» What is needed
Each line of the material below that holds the word "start" needs to be copied.

» Collected material
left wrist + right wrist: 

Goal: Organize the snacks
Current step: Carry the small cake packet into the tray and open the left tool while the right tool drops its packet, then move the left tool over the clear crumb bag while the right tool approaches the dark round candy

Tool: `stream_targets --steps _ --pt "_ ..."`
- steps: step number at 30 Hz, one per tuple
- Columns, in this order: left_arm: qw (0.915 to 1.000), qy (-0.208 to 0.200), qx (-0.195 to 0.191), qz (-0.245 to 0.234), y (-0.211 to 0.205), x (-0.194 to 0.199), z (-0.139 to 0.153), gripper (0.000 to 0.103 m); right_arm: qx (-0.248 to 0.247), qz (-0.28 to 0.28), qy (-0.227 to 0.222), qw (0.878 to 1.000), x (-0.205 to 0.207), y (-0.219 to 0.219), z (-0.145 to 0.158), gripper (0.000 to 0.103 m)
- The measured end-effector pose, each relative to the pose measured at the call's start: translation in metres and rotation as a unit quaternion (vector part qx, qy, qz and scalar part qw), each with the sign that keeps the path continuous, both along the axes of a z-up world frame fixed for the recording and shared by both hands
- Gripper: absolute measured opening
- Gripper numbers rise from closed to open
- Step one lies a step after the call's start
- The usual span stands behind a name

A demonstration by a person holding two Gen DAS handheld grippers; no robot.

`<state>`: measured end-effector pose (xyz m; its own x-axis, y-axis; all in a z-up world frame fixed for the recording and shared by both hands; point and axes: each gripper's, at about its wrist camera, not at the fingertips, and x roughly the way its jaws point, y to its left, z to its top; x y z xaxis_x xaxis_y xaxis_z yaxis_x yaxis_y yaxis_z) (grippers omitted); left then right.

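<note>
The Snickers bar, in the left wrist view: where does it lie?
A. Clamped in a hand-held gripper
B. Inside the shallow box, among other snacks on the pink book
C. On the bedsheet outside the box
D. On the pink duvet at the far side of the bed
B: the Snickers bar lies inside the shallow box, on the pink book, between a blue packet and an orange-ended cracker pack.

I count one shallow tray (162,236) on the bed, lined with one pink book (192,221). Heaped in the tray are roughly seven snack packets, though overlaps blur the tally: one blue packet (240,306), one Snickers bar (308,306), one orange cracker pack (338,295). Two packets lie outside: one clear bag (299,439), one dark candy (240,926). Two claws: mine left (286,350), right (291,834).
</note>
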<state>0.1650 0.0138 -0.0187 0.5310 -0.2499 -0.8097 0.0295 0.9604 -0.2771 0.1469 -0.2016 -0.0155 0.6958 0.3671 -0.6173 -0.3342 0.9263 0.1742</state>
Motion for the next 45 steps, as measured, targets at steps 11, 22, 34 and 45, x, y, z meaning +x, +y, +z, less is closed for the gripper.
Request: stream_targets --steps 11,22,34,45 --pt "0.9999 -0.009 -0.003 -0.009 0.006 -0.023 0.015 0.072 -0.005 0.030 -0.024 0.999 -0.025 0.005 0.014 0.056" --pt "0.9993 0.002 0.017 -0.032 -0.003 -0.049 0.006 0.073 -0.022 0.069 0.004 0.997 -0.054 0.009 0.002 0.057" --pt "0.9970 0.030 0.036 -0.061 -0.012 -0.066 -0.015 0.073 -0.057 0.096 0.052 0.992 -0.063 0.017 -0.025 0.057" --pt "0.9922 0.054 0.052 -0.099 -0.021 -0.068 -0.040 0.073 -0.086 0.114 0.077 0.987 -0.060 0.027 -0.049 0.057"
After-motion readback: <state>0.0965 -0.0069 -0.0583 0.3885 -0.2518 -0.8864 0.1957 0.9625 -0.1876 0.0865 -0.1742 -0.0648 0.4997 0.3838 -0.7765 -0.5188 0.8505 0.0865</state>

» Task output
- The measured end-effector pose, each relative to the pose measured at the call's start: translation in metres and rotation as a unit quaternion (vector part qx, qy, qz and scalar part qw), each with the sign that keeps the path continuous, both along the axes of a z-up world frame fixed for the recording and shared by both hands
- Step one lies a step after the call's start

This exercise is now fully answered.